Время тяжелых ботинок | страница 41
Полковник в ответ подумал: настанет час, и я тебя, упырь, удавлю двумя пальцами.
– Сергей Палыч, когда Кинжал будет не нужен, отдайте его нам.
9
Пенелопа внушала: «Распорядись своим новым именем с умом. Не позволяй называть себя Лёней. Ты – Леонид. А ещё лучше – Кинжал. В крайнем случае, Лёня Кинжал, даже – обращаясь к самому себе. Это очень важно для концентрации энергетики. В твоей новой жизни больше нет места бездумному существованию. Восемьдесят процентов людей могут себе позволить жить чувствами, роскошествовать, радоваться то солнышку, то дождику, то снежку. Ты – нет. Ты никогда не сможешь быть прежним».
«А вы, Леонид, – романтик» – говорил себе Кинжал, сидя в самолёте рейса Лондон – Братислава – Москва.

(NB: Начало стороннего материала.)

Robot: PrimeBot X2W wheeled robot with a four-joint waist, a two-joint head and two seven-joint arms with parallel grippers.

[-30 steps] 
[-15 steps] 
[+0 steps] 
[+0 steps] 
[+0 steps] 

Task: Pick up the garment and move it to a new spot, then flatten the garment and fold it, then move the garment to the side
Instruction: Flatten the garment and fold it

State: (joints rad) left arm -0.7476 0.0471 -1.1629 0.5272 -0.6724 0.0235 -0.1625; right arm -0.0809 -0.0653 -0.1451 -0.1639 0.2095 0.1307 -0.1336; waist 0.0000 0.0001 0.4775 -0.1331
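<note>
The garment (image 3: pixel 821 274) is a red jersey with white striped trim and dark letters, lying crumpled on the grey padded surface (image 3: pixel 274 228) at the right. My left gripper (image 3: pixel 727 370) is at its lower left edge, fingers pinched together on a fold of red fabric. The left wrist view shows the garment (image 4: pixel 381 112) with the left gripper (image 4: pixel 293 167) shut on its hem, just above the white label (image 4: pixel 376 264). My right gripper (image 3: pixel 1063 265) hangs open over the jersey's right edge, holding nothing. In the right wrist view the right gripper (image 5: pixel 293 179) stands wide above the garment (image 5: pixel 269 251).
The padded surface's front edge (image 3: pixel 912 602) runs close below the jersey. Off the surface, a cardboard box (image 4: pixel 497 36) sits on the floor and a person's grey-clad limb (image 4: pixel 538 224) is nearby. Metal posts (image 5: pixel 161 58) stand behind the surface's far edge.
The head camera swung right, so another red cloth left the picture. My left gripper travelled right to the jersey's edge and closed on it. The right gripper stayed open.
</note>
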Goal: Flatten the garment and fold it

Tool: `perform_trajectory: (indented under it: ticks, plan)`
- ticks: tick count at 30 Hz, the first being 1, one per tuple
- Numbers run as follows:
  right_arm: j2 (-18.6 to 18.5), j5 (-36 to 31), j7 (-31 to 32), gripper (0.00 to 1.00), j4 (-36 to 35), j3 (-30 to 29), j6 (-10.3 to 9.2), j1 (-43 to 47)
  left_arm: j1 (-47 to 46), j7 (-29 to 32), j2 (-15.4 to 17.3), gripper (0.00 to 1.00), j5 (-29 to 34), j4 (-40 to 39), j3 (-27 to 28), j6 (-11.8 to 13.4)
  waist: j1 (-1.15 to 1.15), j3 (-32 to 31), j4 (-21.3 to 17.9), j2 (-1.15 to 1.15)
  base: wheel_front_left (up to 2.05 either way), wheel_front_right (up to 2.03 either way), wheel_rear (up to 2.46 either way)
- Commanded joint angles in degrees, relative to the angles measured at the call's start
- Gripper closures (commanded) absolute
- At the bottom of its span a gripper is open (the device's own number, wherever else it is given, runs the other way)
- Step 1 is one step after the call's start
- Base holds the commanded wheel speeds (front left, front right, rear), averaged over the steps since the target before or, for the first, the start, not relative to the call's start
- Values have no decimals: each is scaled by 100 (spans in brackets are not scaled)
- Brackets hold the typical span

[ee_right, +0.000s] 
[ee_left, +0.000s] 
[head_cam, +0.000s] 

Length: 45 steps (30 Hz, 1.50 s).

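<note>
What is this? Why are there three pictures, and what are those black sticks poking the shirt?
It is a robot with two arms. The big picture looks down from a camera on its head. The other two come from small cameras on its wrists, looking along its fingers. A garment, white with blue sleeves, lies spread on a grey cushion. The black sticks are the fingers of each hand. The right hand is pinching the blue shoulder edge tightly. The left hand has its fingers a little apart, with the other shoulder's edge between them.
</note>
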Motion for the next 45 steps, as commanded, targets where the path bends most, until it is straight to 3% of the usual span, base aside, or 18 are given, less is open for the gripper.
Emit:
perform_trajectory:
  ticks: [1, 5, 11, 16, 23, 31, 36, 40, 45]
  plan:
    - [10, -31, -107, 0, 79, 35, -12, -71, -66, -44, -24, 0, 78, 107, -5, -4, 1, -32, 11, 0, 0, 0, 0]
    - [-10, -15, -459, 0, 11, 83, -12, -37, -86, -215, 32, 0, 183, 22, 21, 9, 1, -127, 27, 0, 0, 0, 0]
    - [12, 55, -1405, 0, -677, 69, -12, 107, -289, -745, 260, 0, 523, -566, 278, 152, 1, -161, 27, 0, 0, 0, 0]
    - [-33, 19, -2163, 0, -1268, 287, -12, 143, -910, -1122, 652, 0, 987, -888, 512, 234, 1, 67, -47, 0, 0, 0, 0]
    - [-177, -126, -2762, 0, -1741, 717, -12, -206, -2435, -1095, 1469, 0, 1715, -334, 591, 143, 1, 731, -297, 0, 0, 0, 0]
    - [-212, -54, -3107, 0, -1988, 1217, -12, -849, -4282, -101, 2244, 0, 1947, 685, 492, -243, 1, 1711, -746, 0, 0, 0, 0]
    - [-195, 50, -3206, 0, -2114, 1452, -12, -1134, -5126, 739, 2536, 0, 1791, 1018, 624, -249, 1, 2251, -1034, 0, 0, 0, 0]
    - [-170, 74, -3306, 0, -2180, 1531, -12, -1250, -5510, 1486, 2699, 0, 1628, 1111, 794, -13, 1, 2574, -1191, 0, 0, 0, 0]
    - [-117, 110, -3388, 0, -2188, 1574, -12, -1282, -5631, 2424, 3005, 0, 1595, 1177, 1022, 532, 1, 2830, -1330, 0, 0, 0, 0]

Он снова и снова вспоминал встречу с Робертом Волоховым, чувствовал, как в крови бурлит адреналин, жизнь наполняется высоким смыслом, – но не мог над собой не иронизировать, такова была его человеческая природа.
Все завязки Шкипера сработали безукоризненно.
Особенно расстарался продажный шляхтич Збышек Калиновский. Он вывел Кинжала на своего человека в правительстве Словакии, и теперь в портфеле из изумительной новозеландской кожи – покупку выбирала Ликуша – лежали копии документов, которые способны как противотанковый реактивный снаряд прошить броню любых сомнений, – рубль рухнет в самое ближайшее время. Правда, стоило это пять тысяч долларов наличными – с учётом интересов пана Збышека.
Кинжал сидел в «боинге», в салоне бизнес-класса, попивал сделанный специально для него глинтвейн с корицей и гвоздикой и думал о Ликуше. Жаль, что он не сможет прочитать ей своё новое стихотворение, – это не для женского восприятия.
Назвал он его «Завербованный», и были там такие строки: «Прямолинейность, Бог с тобой! / Ищи себе других пристанищ./ Довольно биться головой / и верить, что другим не станешь./ О, станешь всяким! Для того, / чтоб истину иметь в запасе, / не стоит обнажать всего, / чем ты богат и чем опасен. / Не стоит! Лучше – поворот / на новый круг своих исканий! / Прямолинейность! Видит Бог! / Пора, пора тебе в изгнанье!».
Он записал стихи на одну из своих карточек, благоразумно поменяв название на «Очарованный».
Он чувствовал – Ликуша не просто влюблена.
Она обожала его, как юная чёрная рабыня трепещет перед белым хозяином.
Он поражал её изменённым после пластики лицом, своей манерой вдруг замолкать – с глазами, полными недоговорённостей и одному ему понятных ассоциаций. Когда он читал ей по-французски Вийона, она приходила в восторженное смятение, хотя не понимала ни слова. Ликуша вознегодовала от того, что поэт был гнусным разбойником, но ужаснулась, что поэт умер на виселице. Она обожала наблюдать его тренировки и тяжёлые ритмичные удары в боксёрскую грушу воспринимала как музыку их будущей интимной схватки.